What you return must match the listing below exactly.

(Beginning of Data below)

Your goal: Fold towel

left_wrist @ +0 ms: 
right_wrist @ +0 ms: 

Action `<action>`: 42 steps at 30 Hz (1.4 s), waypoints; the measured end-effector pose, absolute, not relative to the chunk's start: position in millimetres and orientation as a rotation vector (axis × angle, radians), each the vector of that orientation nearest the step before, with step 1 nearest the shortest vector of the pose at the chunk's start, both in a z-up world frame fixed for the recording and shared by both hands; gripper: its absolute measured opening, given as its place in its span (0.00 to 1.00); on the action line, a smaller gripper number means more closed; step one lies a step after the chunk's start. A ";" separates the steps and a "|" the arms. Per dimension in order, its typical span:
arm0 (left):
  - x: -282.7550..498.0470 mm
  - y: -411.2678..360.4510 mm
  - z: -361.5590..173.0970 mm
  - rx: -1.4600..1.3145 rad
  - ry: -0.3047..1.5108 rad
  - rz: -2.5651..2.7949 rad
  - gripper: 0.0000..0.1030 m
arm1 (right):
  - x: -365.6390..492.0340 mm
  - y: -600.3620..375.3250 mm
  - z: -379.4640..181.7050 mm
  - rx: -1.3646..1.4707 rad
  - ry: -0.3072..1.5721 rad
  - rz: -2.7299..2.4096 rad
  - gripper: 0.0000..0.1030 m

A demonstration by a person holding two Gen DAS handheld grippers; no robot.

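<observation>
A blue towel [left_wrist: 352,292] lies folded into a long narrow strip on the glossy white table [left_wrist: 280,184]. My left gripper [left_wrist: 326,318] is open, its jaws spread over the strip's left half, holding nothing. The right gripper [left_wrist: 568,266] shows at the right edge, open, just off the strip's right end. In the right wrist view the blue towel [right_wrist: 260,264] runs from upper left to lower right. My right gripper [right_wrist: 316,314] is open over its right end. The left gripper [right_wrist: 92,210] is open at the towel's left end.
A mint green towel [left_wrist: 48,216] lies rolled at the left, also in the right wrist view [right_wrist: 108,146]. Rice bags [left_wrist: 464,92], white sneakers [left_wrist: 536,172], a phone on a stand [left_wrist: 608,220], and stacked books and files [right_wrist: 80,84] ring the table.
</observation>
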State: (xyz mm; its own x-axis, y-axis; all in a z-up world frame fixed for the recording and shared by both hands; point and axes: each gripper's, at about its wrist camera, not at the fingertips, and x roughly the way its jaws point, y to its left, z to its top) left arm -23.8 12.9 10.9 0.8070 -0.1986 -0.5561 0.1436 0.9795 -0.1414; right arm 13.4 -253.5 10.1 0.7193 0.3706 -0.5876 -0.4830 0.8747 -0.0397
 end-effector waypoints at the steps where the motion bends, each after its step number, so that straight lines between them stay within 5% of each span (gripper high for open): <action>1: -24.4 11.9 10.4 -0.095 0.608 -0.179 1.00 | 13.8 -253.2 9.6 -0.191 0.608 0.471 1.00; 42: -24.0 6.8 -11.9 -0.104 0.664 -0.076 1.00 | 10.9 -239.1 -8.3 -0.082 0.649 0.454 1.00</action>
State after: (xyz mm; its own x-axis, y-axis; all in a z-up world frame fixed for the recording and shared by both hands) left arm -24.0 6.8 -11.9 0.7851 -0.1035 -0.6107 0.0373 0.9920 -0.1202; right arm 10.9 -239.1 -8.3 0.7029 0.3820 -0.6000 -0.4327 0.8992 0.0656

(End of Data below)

• **Response to the task**
Your goal: Fold towel

left_wrist @ +0 ms: 
right_wrist @ +0 ms: 

Action `<action>`: 42 steps at 30 Hz (1.4 s), waypoints; the measured end-effector pose, absolute, not relative to the chunk's start: position in millimetres and orientation as a rotation vector (axis × angle, radians), each the vector of that orientation nearest the step before, with step 1 nearest the shortest vector of the pose at the chunk's start, both in a z-up world frame fixed for the recording and shared by both hands; gripper: its absolute measured opening, given as its place in its span (0.00 to 1.00); on the action line, a smaller gripper number means more closed; step one lies a step after the chunk's start. A ";" separates the steps and a "|" the arms. Per dimension in order, its typical span:
arm0 (left):
  - x: -282.7550..498.0470 mm
  - y: -411.2678..360.4510 mm
  - z: -361.5590..173.0970 mm
  - rx: -1.4600..1.3145 rad
  - ry: -0.3047..1.5108 rad
  - rz: -2.5651..2.7949 rad
  - gripper: 0.0000..0.1030 m
arm1 (right):
  - x: -365.6390..492.0340 mm
  - y: -600.3620..375.3250 mm
  - z: -379.4640..181.7050 mm
  - rx: -1.3646..1.4707 rad
  - ry: -0.3072..1.5721 rad
  - rz: -2.7299..2.4096 rad
  - gripper: 0.0000..0.1030 m

A demonstration by a person holding two Gen DAS handheld grippers; no robot.

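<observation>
A blue towel [left_wrist: 352,292] lies folded into a long narrow strip on the glossy white table [left_wrist: 280,184]. My left gripper [left_wrist: 326,318] is open, its jaws spread over the strip's left half, holding nothing. The right gripper [left_wrist: 568,266] shows at the right edge, open, just off the strip's right end. In the right wrist view the blue towel [right_wrist: 260,264] runs from upper left to lower right. My right gripper [right_wrist: 316,314] is open over its right end. The left gripper [right_wrist: 92,210] is open at the towel's left end.
A mint green towel [left_wrist: 48,216] lies rolled at the left, also in the right wrist view [right_wrist: 108,146]. Rice bags [left_wrist: 464,92], white sneakers [left_wrist: 536,172], a phone on a stand [left_wrist: 608,220], and stacked books and files [right_wrist: 80,84] ring the table.
</observation>
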State: (xyz mm; its own x-axis, y-axis; all in a z-up world frame fixed for the recording and shared by both hands; point and axes: each gripper's, at about its wrist camera, not at the fingertips, and x roughly the way its jaws point, y to its left, z to its top) left arm -23.8 12.9 10.9 0.8070 -0.1986 -0.5561 0.1436 0.9795 -0.1414; right arm 13.4 -253.5 10.1 0.7193 0.3706 -0.5876 -0.4830 0.8747 -0.0397
 end-effector waypoints at the steps where the motion bends, each after its step number, so that straight lines between them stay within 5% of each span (gripper high for open): <action>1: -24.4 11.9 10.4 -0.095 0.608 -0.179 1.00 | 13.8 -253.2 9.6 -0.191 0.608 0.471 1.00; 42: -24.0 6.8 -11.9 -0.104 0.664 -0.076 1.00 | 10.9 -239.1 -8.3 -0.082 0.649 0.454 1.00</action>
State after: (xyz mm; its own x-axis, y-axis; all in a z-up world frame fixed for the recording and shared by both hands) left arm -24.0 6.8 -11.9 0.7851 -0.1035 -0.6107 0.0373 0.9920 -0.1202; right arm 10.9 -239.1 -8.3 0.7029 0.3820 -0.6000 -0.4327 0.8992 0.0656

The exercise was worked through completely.